> _EXERCISE_: Skip any pictures. Repeat the data exactly, from its first line through the line that holds "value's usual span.", both included.

> _GIVEN RECORDS_:
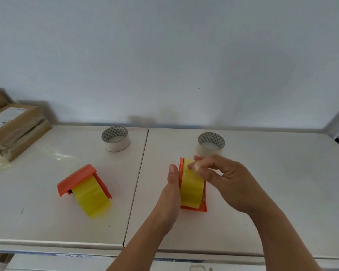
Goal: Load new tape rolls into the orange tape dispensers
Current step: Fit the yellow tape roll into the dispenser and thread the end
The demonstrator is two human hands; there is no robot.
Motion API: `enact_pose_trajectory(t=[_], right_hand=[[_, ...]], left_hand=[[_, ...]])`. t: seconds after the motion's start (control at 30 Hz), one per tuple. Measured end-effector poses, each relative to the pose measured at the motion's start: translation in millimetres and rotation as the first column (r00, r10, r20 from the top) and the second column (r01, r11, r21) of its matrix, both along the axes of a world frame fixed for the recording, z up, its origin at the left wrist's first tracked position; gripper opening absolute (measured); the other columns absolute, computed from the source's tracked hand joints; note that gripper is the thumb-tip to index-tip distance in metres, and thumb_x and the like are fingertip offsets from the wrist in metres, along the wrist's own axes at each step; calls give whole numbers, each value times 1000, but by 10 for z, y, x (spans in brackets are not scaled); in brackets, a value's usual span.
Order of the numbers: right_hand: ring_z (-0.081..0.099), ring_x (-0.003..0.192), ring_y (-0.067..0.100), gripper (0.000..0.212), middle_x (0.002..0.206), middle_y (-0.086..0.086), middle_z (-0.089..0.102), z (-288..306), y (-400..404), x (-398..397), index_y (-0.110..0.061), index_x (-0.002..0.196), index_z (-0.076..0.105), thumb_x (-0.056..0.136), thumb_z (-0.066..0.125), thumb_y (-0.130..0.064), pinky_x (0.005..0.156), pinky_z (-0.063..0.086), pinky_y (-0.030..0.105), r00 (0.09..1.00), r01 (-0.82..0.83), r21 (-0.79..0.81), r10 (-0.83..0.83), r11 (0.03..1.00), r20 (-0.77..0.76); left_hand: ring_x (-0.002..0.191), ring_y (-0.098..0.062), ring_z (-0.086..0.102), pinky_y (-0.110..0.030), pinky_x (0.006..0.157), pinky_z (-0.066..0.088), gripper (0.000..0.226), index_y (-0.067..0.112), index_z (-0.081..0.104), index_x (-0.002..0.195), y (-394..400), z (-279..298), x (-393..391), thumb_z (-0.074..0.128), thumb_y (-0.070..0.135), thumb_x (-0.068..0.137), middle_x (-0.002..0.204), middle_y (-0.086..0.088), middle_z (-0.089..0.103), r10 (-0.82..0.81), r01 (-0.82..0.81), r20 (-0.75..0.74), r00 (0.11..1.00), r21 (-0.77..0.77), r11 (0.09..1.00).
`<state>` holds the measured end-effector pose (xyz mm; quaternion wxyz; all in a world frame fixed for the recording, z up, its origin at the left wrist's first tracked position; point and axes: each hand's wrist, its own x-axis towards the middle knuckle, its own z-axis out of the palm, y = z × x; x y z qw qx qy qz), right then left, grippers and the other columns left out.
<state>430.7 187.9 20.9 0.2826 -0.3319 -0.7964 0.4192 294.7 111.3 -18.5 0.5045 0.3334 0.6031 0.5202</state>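
Dispenser (193, 207) in work – orange, carrying a yellow tape roll (191, 189) – stands on the counter (262, 192) just right of the seam, its long axis running away from the person, far end up near the fingertips. Left hand (171, 189) presses flat against its left side wall, thumb up, bracing it, a clenched hold on the dispenser body. Right hand (223, 177) comes over from the right, thumb and forefinger pinching what looks like the loose tape end at the top far edge of the roll; grip closed on tape, though the film is clear and hard to make out. Key relation: the tape end sits at the far top, so the pull likely goes along the axis – right hand nearer to it. Second dispenser (84, 187), also with a yellow roll, lies tipped well to the left, untouched. Two white rolls (115, 138) (210, 143) sit behind, apart from both hands.
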Motion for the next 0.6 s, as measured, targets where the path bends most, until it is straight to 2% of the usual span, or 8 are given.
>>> enact_pose_trajectory(t=[0.1, 0.17, 0.23, 0.3, 0.37, 0.47, 0.53, 0.6], right_hand=[[72, 93, 5, 17, 87, -10, 79, 115, 92, -137, -19, 94, 67, 99, 54, -27, 84, 52, 17, 979, 125, -122, -142, 985, -144], [75, 86, 18, 22, 83, 2, 79, 164, 175, -213, -7, 100, 64, 101, 52, -25, 87, 58, 37, 949, 146, -286, -215, 947, -228], [75, 88, 25, 34, 88, 11, 79, 181, 230, -194, 2, 106, 63, 102, 49, -29, 90, 56, 47, 945, 82, -396, -198, 915, -261], [73, 97, 27, 55, 101, 16, 77, 177, 297, -125, 5, 112, 63, 96, 50, -45, 93, 53, 44, 924, 16, -486, -198, 874, -326], [68, 111, 20, 68, 116, 6, 75, 123, 323, 21, -7, 119, 67, 82, 57, -64, 96, 50, 36, 949, -68, -451, -82, 890, -305], [65, 112, 4, 46, 119, -14, 72, 33, 265, 84, -27, 123, 67, 81, 74, -44, 92, 52, 23, 988, -153, -398, 141, 904, -59], [68, 100, -2, 26, 109, -19, 75, -15, 247, 13, -25, 113, 72, 88, 71, -22, 82, 51, 13, 993, -115, -378, 107, 919, -42], [68, 98, -4, 18, 106, -19, 76, -23, 241, -68, -17, 105, 76, 92, 64, -13, 78, 49, 8, 998, -47, -331, 34, 943, -45]], left_hand=[[107, -20, 66, -39, 100, 48, 104, 25, 57, 124, -8, 8, 25, 14, 93, 57, 118, -7, 68, -13, 10, -66, 998, -47, 999], [105, -23, 67, -43, 98, 52, 113, 22, 58, 122, 5, 0, 39, 24, 100, 48, 116, -6, 70, -29, 26, -112, 993, -30, 999], [99, -23, 70, -46, 95, 56, 105, 23, 61, 117, 17, -18, 45, 33, 97, 49, 108, -4, 73, -12, 9, -141, 990, -23, 1000], [95, -22, 71, -45, 92, 57, 92, 23, 63, 113, 23, -44, 32, 38, 91, 56, 102, -3, 75, -1, -3, -138, 990, -26, 1000], [92, -21, 72, -42, 89, 58, 90, 24, 64, 110, 23, -80, 14, 40, 92, 56, 99, -3, 76, -5, 5, -131, 991, -1, 1000], [93, -20, 72, -39, 89, 58, 93, 25, 63, 113, 16, -106, -7, 39, 95, 56, 99, -2, 76, -21, 26, -150, 988, 30, 999], [95, -18, 71, -35, 88, 58, 98, 26, 62, 115, 10, -119, -10, 36, 96, 53, 101, -1, 76, -27, 33, -169, 985, 34, 999], [94, -19, 72, -36, 88, 58, 103, 24, 62, 116, 3, -134, -26, 37, 98, 49, 101, -3, 76, -30, 36, -167, 986, 29, 999]])
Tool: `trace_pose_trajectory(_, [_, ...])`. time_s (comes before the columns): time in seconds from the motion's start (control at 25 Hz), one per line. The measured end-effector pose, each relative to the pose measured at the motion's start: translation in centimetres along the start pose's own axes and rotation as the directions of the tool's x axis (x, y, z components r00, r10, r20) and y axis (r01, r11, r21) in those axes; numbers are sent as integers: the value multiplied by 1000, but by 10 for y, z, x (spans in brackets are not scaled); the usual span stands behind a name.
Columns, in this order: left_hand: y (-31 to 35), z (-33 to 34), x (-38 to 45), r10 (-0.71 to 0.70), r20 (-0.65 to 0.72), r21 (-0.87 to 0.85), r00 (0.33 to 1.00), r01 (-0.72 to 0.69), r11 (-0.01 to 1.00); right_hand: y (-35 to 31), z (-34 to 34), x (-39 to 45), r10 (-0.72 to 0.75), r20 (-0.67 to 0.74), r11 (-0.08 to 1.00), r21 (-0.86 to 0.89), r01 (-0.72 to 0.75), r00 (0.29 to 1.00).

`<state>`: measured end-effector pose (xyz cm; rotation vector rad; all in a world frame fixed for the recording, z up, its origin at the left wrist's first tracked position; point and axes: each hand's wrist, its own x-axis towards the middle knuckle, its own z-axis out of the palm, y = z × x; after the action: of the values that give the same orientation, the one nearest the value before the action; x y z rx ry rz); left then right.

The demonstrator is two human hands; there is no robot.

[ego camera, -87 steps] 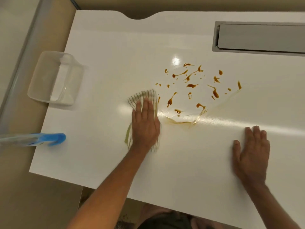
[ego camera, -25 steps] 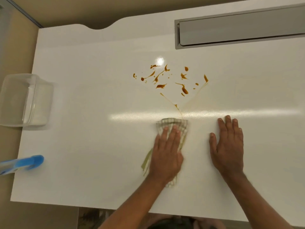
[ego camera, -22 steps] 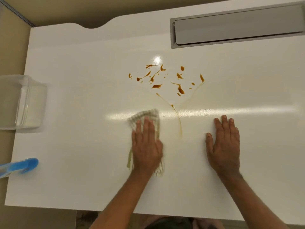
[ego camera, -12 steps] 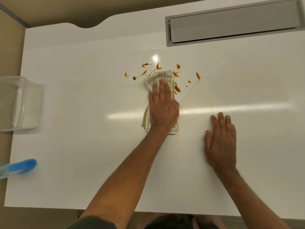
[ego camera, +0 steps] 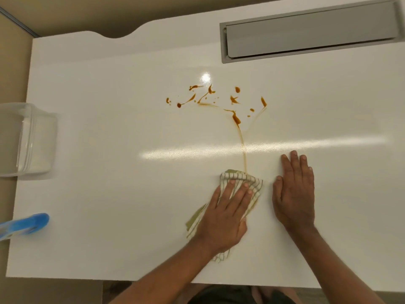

> _RESPONSE BOX_:
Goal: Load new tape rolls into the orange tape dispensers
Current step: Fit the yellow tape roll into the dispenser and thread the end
The demonstrator is two human hands; there is no robot.
Motion API: `enact_pose_trajectory(t=[_], right_hand=[[_, ...]], left_hand=[[_, ...]])`. t: seconds after the motion's start (control at 30 Hz), one per tuple. Measured end-effector poses, each relative to the pose measured at the motion's start: translation in millimetres and rotation as the first column (r00, r10, r20 from the top) and the second column (r01, r11, r21) of its matrix, both along the axes of a world frame fixed for the recording, z up, its origin at the left wrist's first tracked position; gripper opening absolute (measured); the other columns absolute, computed from the source's tracked hand joints; note that gripper is the thumb-tip to index-tip distance in metres, and thumb_x and the like are fingertip offsets from the wrist in metres, along the wrist's own axes at each step; calls give whole numbers, each value times 1000, but by 10 for z, y, x (spans in brackets are not scaled); in brackets, a value's usual span.

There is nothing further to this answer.